Ok, so it's been determined, apparently, that you think the Dell is a better value if it has some similar specs and is technically cheaper up front. The main difference between Macs and PCs is the operating system and its software. That's it. Apple uses almost the same lot of components that many other manufacturers purchase themselves. No doubt that there will be "conflicting" prices in the eyes of some people, such as yourself. That said, Apple has quite the ability and flair to design incredible machines such as the new iMacs or MacBooks. Other, high-end PCs might offer the same C2D or i5/i7 processors, but you have to take everything else into account as well.
Why would you want a smaller hard drive?

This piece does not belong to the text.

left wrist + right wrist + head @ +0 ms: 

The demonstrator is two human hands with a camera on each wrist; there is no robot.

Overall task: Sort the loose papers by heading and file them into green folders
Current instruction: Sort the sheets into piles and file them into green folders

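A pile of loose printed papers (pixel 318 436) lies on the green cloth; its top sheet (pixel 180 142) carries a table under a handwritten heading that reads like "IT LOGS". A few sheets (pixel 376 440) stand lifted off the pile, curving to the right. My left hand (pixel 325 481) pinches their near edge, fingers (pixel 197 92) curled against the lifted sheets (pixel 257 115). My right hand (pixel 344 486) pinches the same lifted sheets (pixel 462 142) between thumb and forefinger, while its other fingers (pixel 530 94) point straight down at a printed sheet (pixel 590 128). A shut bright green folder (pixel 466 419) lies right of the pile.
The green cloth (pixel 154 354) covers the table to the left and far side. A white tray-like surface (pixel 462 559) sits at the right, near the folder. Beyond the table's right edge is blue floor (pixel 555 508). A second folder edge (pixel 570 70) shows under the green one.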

The fact that the standard size is now 1TB on all of the models, save the lowest-tier iMac, is a great improvement when compared to its predecessors, as Peter says. And yet even that iMac has a 3.06Ghz C2D chip. That's quite impressive. 4GB RAM standard across the board... And technically, with a starting price of $1200, you're getting quite a lot, with plenty of room to upgrade memory and hard drive capacities if you choose to. There's plenty of bang for the buck, but you would rather them cut the price by a small margin just to save a few dollars? In the long run, I don't think it would matter so much. After all, having built-in iSight, FireWire, amongst other capabilities, is extremely convenient for most people. Easy chatting online, fast and reliable data transfers from cameras and hard drives... etc. Must I go on?
But wait a minute. Earlier you were complaining about the graphics on the lower-end Macs, right? Well, only the base 21.5-inch iMac lacks a dedicated graphics card. With 4GB of RAM (and a max of 8GB for that particular model), there's more than plenty enough memory available for the shared graphics. The others possess the same NVIDIA chipset with true cards. There is so much power for OS X to use with these new hardware arrangements, and I am sure that it does use it all. Can Windows dig into the hardware as far as Apple's system?
Those are but a few of the many benefits of a Mac. No, they're not perfect, but the whole package is simply a good deal. If many of these capabilities and options that you feel are unnecessary or pointless add too much to the cost, then don't get one. If you don't want it, don't buy it. You should understand that the fact that the items you mentioned are included with the Mac, and not added at the customer's expense. The value lies in the mind of the beholder, so to speak. I'm not going to tell you which is better for the money because it really just depends on what you want your computer to do. It's your call. Hope you make a decision that you're comfortable with.